- [Task directions]:
Reproduce exactly, from the data that follows, the line with "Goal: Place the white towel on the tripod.", the line with "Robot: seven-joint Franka", and every line that lies between them.

*****

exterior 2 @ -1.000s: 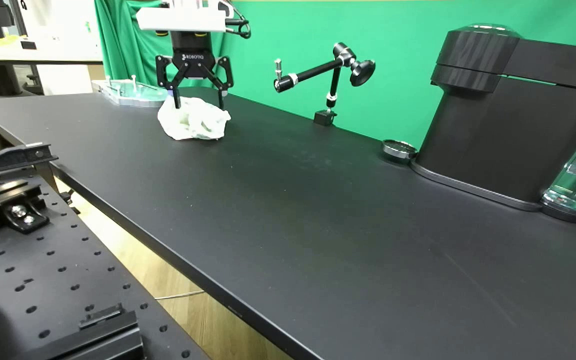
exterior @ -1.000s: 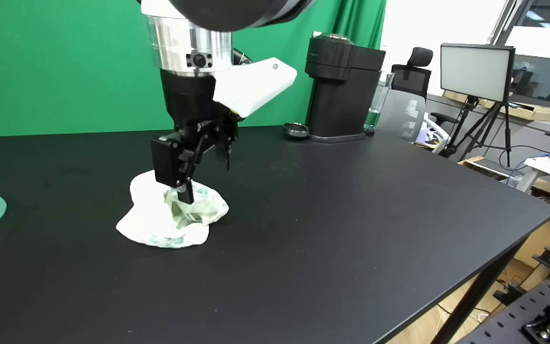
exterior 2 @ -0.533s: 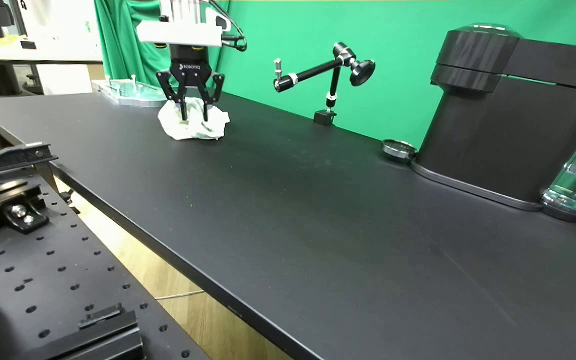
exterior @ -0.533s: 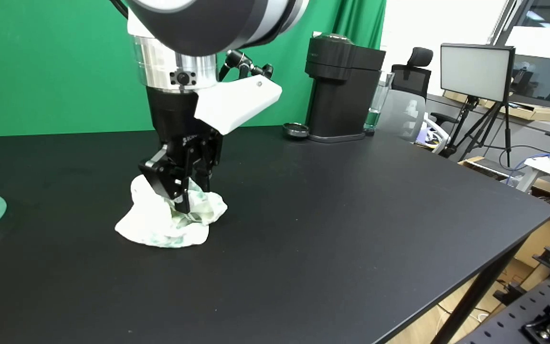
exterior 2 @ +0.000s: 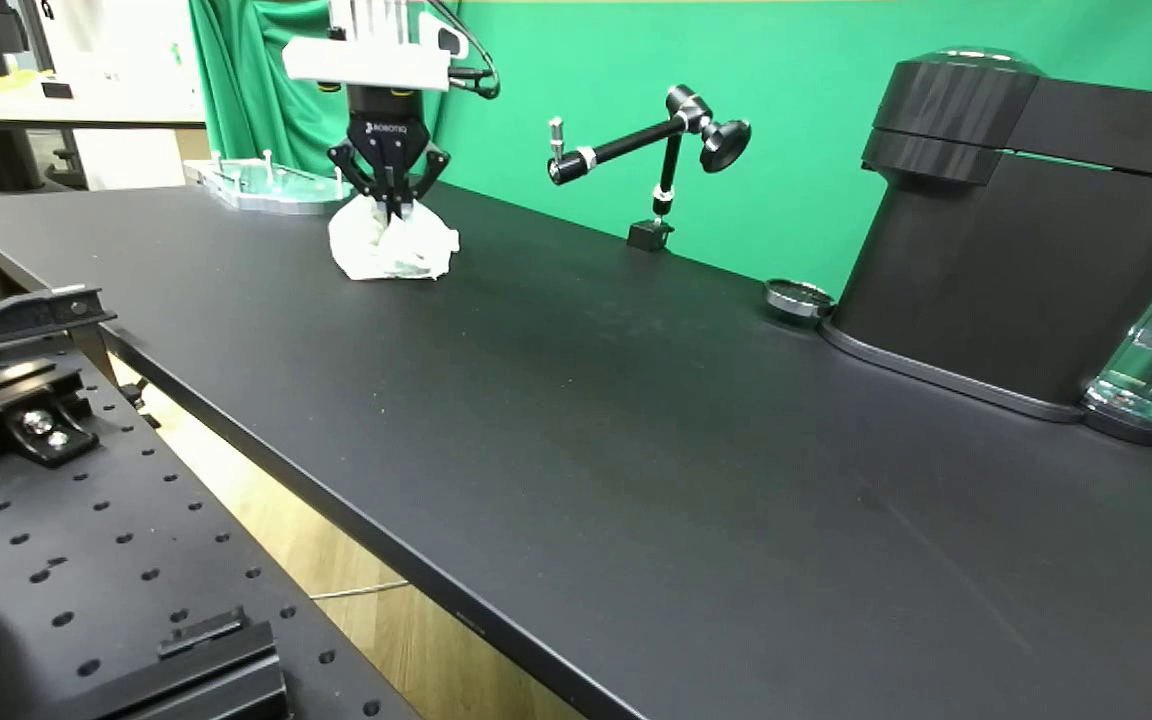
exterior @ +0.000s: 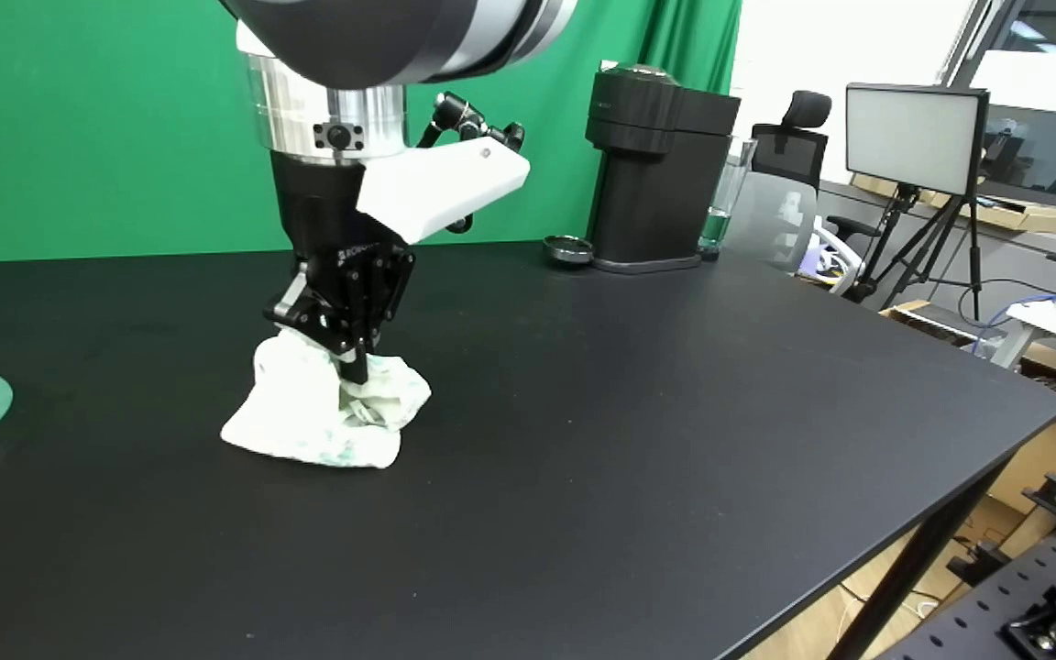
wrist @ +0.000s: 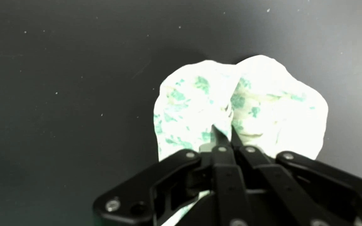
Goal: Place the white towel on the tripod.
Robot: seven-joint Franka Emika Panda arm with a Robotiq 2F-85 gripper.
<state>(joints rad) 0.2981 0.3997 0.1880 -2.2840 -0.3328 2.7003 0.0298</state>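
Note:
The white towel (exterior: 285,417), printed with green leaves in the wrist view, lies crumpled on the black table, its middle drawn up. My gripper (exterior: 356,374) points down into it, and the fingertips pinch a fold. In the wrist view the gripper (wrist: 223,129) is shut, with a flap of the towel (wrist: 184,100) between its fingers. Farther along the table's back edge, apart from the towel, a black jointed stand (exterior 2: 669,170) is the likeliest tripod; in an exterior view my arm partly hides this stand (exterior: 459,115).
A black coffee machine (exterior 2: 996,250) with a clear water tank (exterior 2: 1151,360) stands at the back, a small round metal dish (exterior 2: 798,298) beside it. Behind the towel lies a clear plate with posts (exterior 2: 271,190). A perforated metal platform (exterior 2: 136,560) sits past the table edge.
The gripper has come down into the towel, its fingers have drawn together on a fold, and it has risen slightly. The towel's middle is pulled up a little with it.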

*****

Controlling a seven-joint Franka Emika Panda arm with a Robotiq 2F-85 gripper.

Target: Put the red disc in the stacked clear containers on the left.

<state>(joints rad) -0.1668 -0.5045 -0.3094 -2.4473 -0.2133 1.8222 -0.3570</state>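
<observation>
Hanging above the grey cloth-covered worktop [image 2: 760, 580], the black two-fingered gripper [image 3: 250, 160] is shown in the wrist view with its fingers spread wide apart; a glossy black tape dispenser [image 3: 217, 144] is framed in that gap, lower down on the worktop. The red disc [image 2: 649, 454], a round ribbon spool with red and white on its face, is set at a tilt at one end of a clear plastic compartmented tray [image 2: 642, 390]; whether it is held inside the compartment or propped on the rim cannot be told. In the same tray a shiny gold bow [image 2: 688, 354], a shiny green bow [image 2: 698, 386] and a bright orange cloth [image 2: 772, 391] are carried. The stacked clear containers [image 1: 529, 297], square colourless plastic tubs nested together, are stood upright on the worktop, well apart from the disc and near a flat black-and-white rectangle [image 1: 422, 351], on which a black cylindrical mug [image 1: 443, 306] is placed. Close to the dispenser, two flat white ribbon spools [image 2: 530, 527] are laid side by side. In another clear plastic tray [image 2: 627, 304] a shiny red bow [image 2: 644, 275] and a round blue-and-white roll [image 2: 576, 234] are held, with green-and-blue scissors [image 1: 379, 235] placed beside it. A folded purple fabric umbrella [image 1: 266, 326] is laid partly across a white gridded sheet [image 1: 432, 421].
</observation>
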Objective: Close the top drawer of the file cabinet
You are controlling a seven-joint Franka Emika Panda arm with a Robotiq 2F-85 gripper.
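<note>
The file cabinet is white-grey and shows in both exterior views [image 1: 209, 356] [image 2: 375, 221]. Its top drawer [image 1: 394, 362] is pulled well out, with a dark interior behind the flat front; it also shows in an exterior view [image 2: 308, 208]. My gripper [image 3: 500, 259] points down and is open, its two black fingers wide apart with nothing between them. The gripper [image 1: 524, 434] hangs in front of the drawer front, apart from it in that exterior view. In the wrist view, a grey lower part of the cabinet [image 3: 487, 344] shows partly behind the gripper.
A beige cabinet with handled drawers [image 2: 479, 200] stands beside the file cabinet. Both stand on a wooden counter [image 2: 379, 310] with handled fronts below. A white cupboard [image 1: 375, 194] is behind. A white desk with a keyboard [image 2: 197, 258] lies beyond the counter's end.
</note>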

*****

- [Completed exercise]:
Goal: Place the white towel on the tripod.
Robot: seven-joint Franka Emika Panda arm with a Robotiq 2F-85 gripper.

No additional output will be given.